- EXERCISE DETAILS -
Every picture should be left out, but the lines below must be repeated exactly.
[Opening STORED DATA section]
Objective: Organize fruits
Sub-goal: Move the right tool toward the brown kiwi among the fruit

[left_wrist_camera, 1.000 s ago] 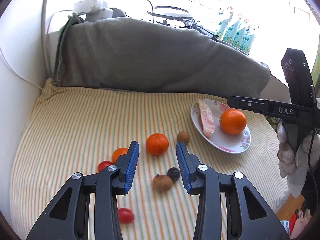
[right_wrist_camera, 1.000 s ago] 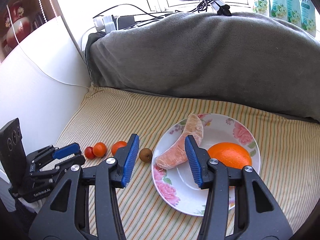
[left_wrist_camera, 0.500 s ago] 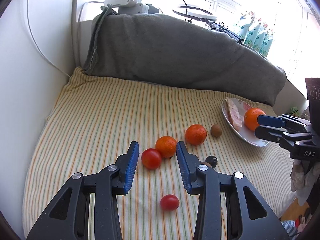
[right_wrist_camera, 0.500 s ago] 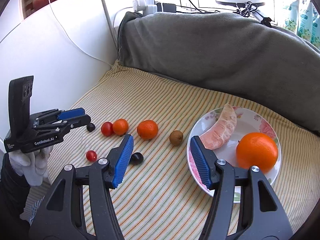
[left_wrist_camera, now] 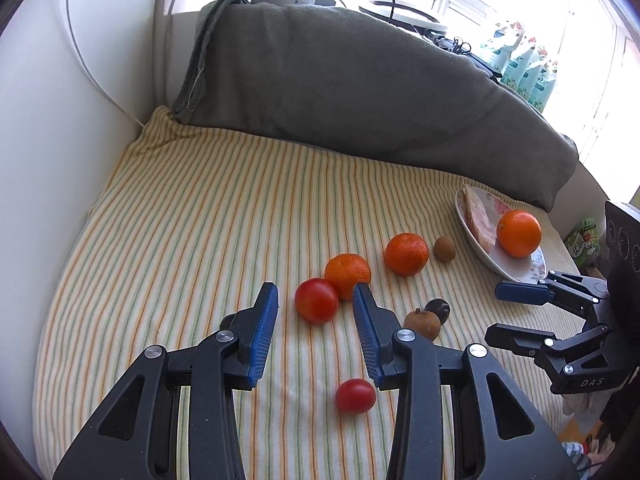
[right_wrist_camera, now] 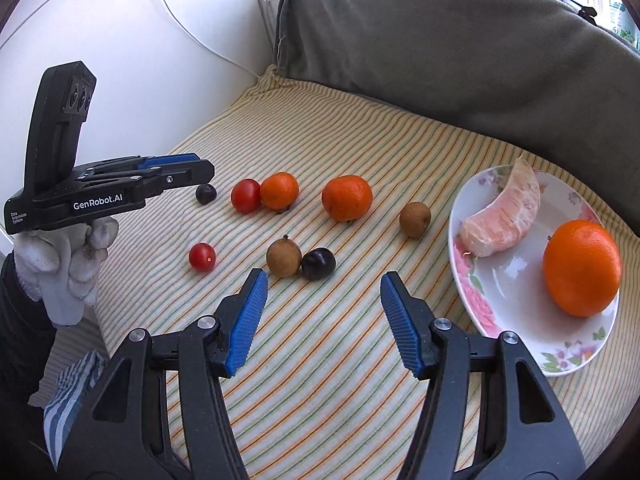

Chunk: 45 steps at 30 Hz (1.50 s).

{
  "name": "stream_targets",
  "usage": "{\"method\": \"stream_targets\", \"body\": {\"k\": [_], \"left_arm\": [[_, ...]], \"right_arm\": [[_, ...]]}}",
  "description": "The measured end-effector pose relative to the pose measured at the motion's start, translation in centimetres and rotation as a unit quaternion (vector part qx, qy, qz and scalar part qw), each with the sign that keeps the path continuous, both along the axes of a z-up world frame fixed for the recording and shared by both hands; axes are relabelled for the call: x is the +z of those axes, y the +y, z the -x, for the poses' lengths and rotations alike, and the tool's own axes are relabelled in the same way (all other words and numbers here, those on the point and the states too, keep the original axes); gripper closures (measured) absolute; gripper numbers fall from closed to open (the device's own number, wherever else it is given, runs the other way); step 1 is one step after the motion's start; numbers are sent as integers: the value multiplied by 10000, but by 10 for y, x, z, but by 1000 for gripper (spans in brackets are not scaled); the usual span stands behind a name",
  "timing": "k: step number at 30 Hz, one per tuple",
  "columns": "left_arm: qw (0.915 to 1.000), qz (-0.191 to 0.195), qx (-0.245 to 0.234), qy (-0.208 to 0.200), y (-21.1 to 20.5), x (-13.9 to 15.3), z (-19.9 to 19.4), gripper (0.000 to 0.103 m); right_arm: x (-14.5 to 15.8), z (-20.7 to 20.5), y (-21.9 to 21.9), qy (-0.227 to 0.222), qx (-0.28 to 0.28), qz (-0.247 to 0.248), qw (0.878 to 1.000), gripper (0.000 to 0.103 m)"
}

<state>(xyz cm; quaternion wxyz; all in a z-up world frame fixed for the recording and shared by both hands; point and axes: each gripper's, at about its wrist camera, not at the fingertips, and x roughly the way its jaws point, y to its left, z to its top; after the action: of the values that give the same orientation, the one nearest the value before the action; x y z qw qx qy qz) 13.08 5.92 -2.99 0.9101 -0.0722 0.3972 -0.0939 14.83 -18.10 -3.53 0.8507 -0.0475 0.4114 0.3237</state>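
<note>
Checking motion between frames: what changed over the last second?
Both grippers swung left, away from the plate, toward the loose fruit. The left gripper now frames the large tomato; the right gripper opened wider. Nothing was grabbed or released. Fruit, plate and striped cloth stayed put.

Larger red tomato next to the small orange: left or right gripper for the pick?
Left. The left gripper is open with its jaws already framing the larger red tomato. The right gripper is open too, but faces the dark fruit, farther away.
</note>
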Motion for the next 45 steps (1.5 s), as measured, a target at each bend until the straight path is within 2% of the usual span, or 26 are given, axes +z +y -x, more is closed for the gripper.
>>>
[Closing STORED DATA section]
- TASK SOLUTION -
Objective: Organize fruits
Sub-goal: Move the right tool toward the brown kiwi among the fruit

[left_wrist_camera, 1.000 s ago] 
[right_wrist_camera, 1.000 s ago] 
[left_wrist_camera, 0.500 s ago] 
[right_wrist_camera, 0.500 s ago] 
[left_wrist_camera, now] 
[right_wrist_camera, now] 

Chunk: 45 steps at 30 Hz (1.50 s).

{
  "name": "stream_targets",
  "usage": "{\"method\": \"stream_targets\", \"body\": {\"k\": [_], \"left_arm\": [[_, ...]], \"right_arm\": [[_, ...]]}}",
  "description": "The measured end-effector pose relative to the pose measured at the motion's start, translation in centimetres and rotation as a unit quaternion (vector part qx, qy, qz and scalar part qw), each with the sign that keeps the path continuous, both along the axes of a z-up world frame fixed for the recording and shared by both hands; axes are relabelled for the call: x is the +z of those axes, y the +y, z the -x, for the poses' lengths and rotations alike, and the tool's own axes are relabelled in the same way (all other words and numbers here, those on the point and the states too, keep the original axes); gripper closures (measured) absolute; gripper numbers fall from closed to open (the device's own number, wherever else it is given, runs the other way); step 1 is one step after the motion's start; numbers are sent as integers: the value multiplied by 10000, but by 10 for y, x, z, but by 1000 for gripper (spans in brackets are not scaled); the usual span stands behind a name",
  "timing": "k: step number at 30 Hz, one per tuple",
  "columns": "left_arm: qw (0.915 to 1.000), qz (-0.191 to 0.195), qx (-0.245 to 0.234), qy (-0.208 to 0.200), y (-21.1 to 20.5), x (-13.9 to 15.3), z (-19.9 to 19.4), gripper (0.000 to 0.103 m); right_arm: x (-14.5 to 15.8), z (-20.7 to 20.5), y (-21.9 to 21.9), qy (-0.227 to 0.222), qx (-0.28 to 0.28), qz (-0.247 to 0.248), qw (0.878 to 1.000), gripper (0.000 to 0.103 m)"
}

<state>(xyz cm; quaternion wxyz; all in a z-up world frame fixed for the recording and shared by both hands; point and axes: each gripper's, at about its wrist camera, not at the fingertips, and x roughly the way its jaws point, y to its left, z to its top; after the action: of the values that give the same orientation, the one nearest the value before the action; x y z qw qx qy qz) 13.08 5.92 -2.99 0.9101 -0.0722 0.3972 -0.0939 14.83 -18.10 -3.53 0.8507 -0.0475 0.4114 0.3237</state>
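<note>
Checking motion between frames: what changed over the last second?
Both grippers swung left, away from the plate, toward the loose fruit. The left gripper now frames the large tomato; the right gripper opened wider. Nothing was grabbed or released. Fruit, plate and striped cloth stayed put.

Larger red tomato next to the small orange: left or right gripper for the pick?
Left. The left gripper is open with its jaws already framing the larger red tomato. The right gripper is open too, but faces the dark fruit, farther away.
</note>
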Motion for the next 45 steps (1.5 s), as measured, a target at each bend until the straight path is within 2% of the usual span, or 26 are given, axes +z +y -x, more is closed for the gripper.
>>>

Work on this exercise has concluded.